“Once you have approached the mountains of cases in order to mine the books from them and bring them to the light of day – or, rather, of night – what memories crowd in upon you!”
— Walter Benjamin, “Unpacking My Library”
This year I’ve been teaching a series of masterclasses on descriptive bibliography to Stirling postgrads. Many scholars – not to mention the general public – would think this a pretty dull thing to teach, maybe even a duller thing to learn, but in explaining to students how to methodically, thoughtfully, and lovingly describe the books in front of them, I find my own delight in what I do renewed.
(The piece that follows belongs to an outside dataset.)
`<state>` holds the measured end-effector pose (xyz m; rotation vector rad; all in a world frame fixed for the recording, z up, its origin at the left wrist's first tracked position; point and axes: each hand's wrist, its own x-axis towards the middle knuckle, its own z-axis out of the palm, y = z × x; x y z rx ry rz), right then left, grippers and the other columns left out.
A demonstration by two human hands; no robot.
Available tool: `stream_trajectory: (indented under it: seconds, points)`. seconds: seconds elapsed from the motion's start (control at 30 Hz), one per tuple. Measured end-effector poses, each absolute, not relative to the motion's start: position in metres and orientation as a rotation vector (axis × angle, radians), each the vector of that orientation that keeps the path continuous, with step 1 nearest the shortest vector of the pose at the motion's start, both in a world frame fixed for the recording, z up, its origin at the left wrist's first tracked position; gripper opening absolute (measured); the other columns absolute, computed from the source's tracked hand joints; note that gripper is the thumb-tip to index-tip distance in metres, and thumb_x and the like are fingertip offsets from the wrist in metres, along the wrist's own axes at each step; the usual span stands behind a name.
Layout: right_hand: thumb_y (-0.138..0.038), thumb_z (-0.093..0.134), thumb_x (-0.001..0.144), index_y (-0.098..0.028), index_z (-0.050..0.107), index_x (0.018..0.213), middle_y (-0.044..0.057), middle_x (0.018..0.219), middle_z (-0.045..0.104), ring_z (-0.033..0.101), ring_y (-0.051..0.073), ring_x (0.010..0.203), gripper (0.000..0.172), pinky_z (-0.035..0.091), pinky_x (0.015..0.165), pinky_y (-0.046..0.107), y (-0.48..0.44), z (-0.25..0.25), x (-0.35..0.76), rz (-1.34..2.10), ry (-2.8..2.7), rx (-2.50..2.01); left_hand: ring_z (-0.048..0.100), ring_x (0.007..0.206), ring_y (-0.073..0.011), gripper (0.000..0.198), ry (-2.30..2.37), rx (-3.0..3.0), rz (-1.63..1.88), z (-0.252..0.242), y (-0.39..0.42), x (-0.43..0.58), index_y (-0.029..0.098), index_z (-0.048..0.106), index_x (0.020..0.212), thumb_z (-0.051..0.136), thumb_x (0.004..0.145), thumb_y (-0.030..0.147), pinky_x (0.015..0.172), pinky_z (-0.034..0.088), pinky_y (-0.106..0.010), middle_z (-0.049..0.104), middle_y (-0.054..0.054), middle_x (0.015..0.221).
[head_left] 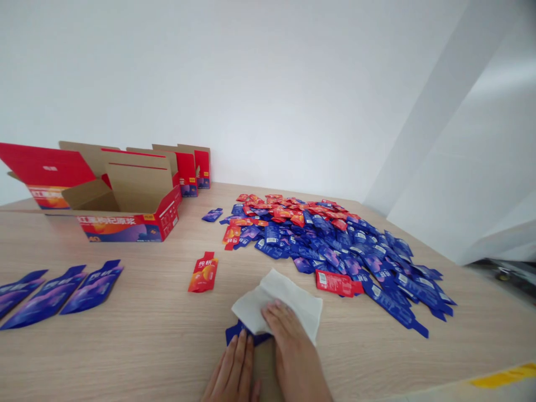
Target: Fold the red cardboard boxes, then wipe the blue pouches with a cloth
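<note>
Pressing down on a folded white paper tissue (278,298), the person's right hand (295,352) lies open, its fingers slightly curved over the tissue and not clenched. The person's left hand (231,368) sits just beside it, open and flat, with its fingertips against a blue foil sachet (240,333) that pokes out from under the tissue. Most of that sachet is covered, so its print is hidden from where I stand.

Just ahead of the left hand, a red-and-orange foil sachet (203,272) lies alone on the pale wood-grain tabletop (125,357). Just past the right hand, a flat red foil sachet (335,283) rests at the near edge of a large loose heap of blue and red foil sachets (318,240), which spreads ahead and to the right. Well to the left of the hands, three purple-blue foil sachets (62,296) lie slanted side by side. Farther ahead on that side stands an open red cardboard carton (129,223) with tan inner flaps, and more red cartons (190,173) line up behind it against a white wall (268,84).
</note>
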<state>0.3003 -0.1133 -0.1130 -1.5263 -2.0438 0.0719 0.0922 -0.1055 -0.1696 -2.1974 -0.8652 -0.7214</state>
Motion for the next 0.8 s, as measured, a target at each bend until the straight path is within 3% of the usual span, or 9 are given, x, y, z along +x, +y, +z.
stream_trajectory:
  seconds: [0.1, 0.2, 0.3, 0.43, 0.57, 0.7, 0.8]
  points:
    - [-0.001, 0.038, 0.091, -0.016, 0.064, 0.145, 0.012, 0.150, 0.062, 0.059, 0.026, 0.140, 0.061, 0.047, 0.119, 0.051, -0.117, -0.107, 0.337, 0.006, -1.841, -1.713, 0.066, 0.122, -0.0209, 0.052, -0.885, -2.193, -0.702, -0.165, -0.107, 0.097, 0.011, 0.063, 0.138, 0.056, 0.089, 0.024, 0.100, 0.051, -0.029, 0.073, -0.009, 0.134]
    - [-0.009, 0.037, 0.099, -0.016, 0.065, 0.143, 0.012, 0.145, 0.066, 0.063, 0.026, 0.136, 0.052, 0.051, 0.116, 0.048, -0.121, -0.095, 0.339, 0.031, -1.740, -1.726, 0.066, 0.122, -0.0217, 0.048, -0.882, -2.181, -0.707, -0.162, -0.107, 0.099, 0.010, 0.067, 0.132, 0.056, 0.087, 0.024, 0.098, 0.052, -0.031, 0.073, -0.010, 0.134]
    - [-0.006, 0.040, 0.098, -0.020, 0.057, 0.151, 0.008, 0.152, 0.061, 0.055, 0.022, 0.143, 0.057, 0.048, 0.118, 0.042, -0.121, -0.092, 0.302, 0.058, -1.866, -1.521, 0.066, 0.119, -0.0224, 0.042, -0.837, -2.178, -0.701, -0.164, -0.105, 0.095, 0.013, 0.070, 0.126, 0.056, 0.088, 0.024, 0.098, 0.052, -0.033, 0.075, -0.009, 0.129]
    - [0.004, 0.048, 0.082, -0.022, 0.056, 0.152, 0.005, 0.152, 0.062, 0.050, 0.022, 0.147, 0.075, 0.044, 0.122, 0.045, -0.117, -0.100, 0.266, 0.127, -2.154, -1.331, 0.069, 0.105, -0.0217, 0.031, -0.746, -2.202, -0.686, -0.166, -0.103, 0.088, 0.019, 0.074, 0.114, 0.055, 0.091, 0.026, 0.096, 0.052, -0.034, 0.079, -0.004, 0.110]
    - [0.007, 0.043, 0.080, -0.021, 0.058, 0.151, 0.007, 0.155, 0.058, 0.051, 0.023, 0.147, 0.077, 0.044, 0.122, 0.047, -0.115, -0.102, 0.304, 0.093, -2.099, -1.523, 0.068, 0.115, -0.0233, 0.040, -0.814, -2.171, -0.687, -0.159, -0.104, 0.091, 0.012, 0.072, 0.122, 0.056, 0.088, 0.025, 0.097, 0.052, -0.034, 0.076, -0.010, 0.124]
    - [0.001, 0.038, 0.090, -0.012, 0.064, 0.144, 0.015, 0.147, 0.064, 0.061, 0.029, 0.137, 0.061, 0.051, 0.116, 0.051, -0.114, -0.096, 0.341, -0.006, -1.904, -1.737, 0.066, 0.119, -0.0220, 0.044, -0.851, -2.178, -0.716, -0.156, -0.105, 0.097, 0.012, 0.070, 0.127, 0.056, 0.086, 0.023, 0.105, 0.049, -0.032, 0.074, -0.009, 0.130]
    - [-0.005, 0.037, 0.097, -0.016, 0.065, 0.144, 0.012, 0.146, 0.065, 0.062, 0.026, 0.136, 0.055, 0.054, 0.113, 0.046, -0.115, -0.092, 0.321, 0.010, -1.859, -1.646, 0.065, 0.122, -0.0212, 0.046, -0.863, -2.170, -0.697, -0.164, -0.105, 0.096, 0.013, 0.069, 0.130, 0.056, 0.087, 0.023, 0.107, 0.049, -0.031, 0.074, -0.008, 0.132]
Too often in the modern world our eyes slip across the things in front of us, quickly scanning a news article on our phone, speed-reading through a set text before a seminar, glancing hurriedly across supermarket shelves for the item we need. Bibliography forces us to slow down, to concentrate our attention on a single object, the book, and to allow ourselves to perceive that object – slowly, intensively, fully. When we log on to EEBO or Google Books to check a citation in an early printed book, we engage so shallowly with its digital surrogate, treating it like a mere information repository – and, perhaps, this is how many people think of books – but when we study a book with the tools of bibliography we see it for itself, not as a means to an end, but as an object for contemplation which is as it is.

And when we do this, we open ourselves to the quiet joy of understanding. As we pursue the meditative processes of pagination and collation, of identifying the format, checking the chain lines, watching the running titles, we understand the book as a movement through time, from the compositor’s stick to the forme to the sheet to the folded page to the sewn quires to the battered and stained but undiminished object we now hold in our hands. The book, no matter how quietly it sits on the shelf, is always in motion and we are privileged to discover that motion in our contemplation. When we perceive this, our understanding shifts. We lay aside facile beliefs in the repetitive uniformity of mechanical reproduction and we know that the book, this book, is perfectly unique, an arrow fired from the past into the future.
Teaching reminds me of these things, which I might otherwise come to take for granted, and that reminder is a delight. The joys of bibliography are quiet ones, yet deep.